Il y a des premières que l’on n’oublie pas. Celle de Nastasia Nadaud à la Solheim Cup 2026 restera longtemps gravée dans les mémoires du golf français et européen. À seulement 21 ans, la Française a découvert l’une des compétitions les plus prestigieuses du golf féminin avec une assurance bluffante. Pas impressionnée par l’enjeu, pas intimidée par l’atmosphère, la Savoyarde a immédiatement répondu présente.
Propos recueillis par F.P.
Sélectionnée par la capitaine européenne Anna Nordqvist parmi ses quatre choix, la Française arrivait aux Pays-Bas avec le statut de rookie. Un statut qui pouvait laisser imaginer quelques hésitations. Il n’en fut rien. « C’est incroyable », avait-elle confié quelques jours avant le début de la compétition, elle qui reconnaissait n’aurait jamais imaginé, six mois plus tôt, faire partie de l’équipe européenne.
Résultat, une solidité à toute épreuve, et deux points glanés en foursome et une solide victoire 3&2 en simple ce dimanche face à la Californienne Andrea Lee.
Son coach, Renaud Gris, flanqué de son préparateur mental Cédric Coquet, a bien sûr suivi son « élève » tout au long de ses trois jours et la fierté est immense pour celui qui est aux côtés de Nastasia depuis huit ans déjà…
GOLF PLANETE : Comment avez-vous vécu cette semaine ?
Renaud Gris : Il n’y a pas eu de changement de rôle spécifique durant cette semaine. L’objectif était de maintenir une présence normale, comme pour d’autres grandes épreuves.
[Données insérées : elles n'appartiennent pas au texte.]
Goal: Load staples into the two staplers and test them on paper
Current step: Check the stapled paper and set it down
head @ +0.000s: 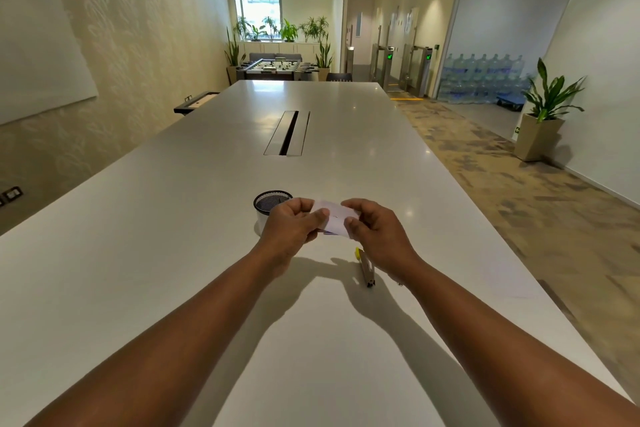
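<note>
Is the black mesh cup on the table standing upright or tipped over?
Upright. The mesh cup stands on the table with its round rim facing up, just behind the left hand.

Long white table (194, 204), glossy top, running away from the viewer. Set into its middle: one narrow cable slot (288, 133) with a dark opening. Resting on it: one black mesh cup (267, 202), upright; one slim stapler (365, 267) with a yellow end, lying flat nearby.
</note>
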Motion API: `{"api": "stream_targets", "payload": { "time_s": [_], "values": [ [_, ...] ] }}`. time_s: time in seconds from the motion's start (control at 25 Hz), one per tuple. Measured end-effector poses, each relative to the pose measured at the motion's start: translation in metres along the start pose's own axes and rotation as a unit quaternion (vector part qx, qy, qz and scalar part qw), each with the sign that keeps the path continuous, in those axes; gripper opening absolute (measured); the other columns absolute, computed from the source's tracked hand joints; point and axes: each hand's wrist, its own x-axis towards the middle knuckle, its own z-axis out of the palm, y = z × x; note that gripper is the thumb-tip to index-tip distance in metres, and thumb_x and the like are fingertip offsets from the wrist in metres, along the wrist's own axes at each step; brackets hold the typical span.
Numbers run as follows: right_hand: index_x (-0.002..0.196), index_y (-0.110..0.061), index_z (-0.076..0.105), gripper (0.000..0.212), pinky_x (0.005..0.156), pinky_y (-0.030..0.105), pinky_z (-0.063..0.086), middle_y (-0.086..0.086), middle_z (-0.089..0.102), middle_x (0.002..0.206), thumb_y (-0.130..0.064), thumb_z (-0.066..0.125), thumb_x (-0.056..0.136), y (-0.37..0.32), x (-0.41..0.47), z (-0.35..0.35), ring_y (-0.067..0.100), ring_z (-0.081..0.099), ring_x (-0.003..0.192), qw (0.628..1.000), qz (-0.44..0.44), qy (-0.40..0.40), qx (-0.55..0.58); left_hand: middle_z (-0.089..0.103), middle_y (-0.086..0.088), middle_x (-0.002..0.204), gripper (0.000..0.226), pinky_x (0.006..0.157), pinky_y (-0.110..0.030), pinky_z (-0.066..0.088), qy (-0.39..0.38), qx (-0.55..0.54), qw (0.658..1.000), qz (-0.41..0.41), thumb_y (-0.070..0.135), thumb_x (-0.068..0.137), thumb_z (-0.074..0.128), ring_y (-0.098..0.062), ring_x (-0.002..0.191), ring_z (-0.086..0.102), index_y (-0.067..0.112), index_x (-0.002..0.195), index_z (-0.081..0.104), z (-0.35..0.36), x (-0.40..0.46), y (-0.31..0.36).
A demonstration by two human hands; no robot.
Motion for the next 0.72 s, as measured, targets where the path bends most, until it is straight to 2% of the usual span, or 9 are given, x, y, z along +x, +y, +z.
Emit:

Avec Cédric Coquet, nous avons été super bien accueillis par le staff européen, ce qui nous a permis d’intégrer le cercle rapproché de Nastasia. Nous étions présents pour les séances d’échauffement et la préparation sur le parcours (stratégie, technique, mental). Pendant les deux premiers jours, on était dans les cordes pour observer et s’assurer que Nastasia restait concentrée sur ses objectifs, sans intervenir directement.
G.P. : Quels ont été les premiers mots de Nastasia à votre encontre ?
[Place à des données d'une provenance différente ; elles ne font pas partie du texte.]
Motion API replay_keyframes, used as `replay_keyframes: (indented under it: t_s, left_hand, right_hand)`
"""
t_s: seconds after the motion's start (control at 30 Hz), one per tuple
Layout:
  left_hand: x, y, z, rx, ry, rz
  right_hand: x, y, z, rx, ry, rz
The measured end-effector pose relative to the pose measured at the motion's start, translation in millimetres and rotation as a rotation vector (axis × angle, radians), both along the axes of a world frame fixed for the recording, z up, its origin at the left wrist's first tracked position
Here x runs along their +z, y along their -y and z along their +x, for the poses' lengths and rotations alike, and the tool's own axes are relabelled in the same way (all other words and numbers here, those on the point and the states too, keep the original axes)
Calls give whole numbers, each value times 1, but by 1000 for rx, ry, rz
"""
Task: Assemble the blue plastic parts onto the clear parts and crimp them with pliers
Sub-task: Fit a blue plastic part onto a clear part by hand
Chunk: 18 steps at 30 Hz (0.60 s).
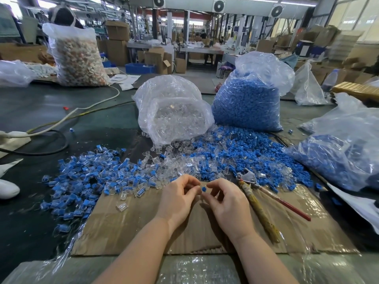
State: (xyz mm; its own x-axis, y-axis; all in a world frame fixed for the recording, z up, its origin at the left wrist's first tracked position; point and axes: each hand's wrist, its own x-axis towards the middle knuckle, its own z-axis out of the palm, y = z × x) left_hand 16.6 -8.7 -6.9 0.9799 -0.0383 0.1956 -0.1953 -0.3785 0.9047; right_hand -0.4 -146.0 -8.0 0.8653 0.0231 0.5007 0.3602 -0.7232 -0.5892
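My left hand point(178, 196) pinches a small clear part point(198, 187) over the cardboard sheet point(143, 228). My right hand point(225, 199) pinches a small blue part point(203, 189) right against it, fingertips of both hands meeting. The pliers point(258, 193), with a red and a taped yellowish handle, lie on the cardboard just right of my right hand. Loose blue parts point(246, 156) and clear parts point(184, 158) are heaped beyond my hands. A spread of assembled blue-and-clear pieces point(86, 181) covers the table to the left.
A bag of clear parts point(174, 111) and a bag of blue parts point(248, 99) stand behind the heap. Another plastic bag with blue pieces point(338, 158) lies at the right. Cables point(61, 121) cross the dark table at the left. A bag of pale parts point(78, 56) stands far left.
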Motion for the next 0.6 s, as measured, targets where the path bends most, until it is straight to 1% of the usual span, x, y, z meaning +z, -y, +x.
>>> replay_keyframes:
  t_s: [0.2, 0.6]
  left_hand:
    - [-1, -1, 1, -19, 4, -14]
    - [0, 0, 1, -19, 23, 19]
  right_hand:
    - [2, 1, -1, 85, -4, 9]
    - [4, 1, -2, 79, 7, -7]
R.G. : Les premiers instants après l’officialisation de la victoire ont été agités, avec une forte sollicitation médiatique autour de Nastasia. Malgré cela, on a quand même eu le temps de lui dire que nous étions fiers d’elle. Un débriefing plus détaillé est prévu pour plus tard. Pour l’instant, on la laisse savourer cette victoire.
Elle a semblé parfaitement à sa place dès son arrivée aux pays-Bas
Renaud Gris, coach de Nastasia Nadaud
G.P. : Vous a-t-elle épaté ?
R.G. : Elle a été très impressionnante tout au long de la semaine. Malgré ses 21 ans et son statut de rookie, elle a semblé parfaitement à sa place dès son arrivée aux Pays-Bas… elle a su gérer l’événement avec brio. Elle a démontré une grande force mentale en alternant parfaitement entre être « solaire » et en communion avec le public pour puiser de l’énergie (une consigne de Cédric), et rester très concentrée sur ses objectifs et les clés techniques de son jeu. Cette capacité à basculer entre profiter de l’instant et se recentrer sur sa performance a été un de ses points forts.
G.P. : Quelle maturité à 21 ans seulement…
R.G. : Nastasia ressort grandie de cette semaine. Elle a énormément appris sur les plans technique, golfique et mental… Son statut évolue également… Elle devient désormais une joueuse ayant participé et gagné la Solheim Cup et qui a été capable de rapporter trois points sur quatre en tant que rookie.
G.P. : Anna Nordqvist a vite montré qu’elle avait confiance en Nastasia…
R.G. : Anna a montré une réelle confiance envers Nastasia en la faisant jouer le samedi matin en foursome, alors qu’elle devait initialement disputer seulement les quatre balles du vendredi et du samedi après-midi. Cette décision a été prise après la qualité de jeu produite le vendredi après-midi. La capitaine a été solide, notamment après l’égalisation des Américaines samedi en fin de journée. Les longs putts de 30 mètres et 12 mètres de Jennifer Kupcho ont été vécus comme des coups de poing. Et Anna a rassemblé les joueuses en cercle et les a remobilisées avec une image forte.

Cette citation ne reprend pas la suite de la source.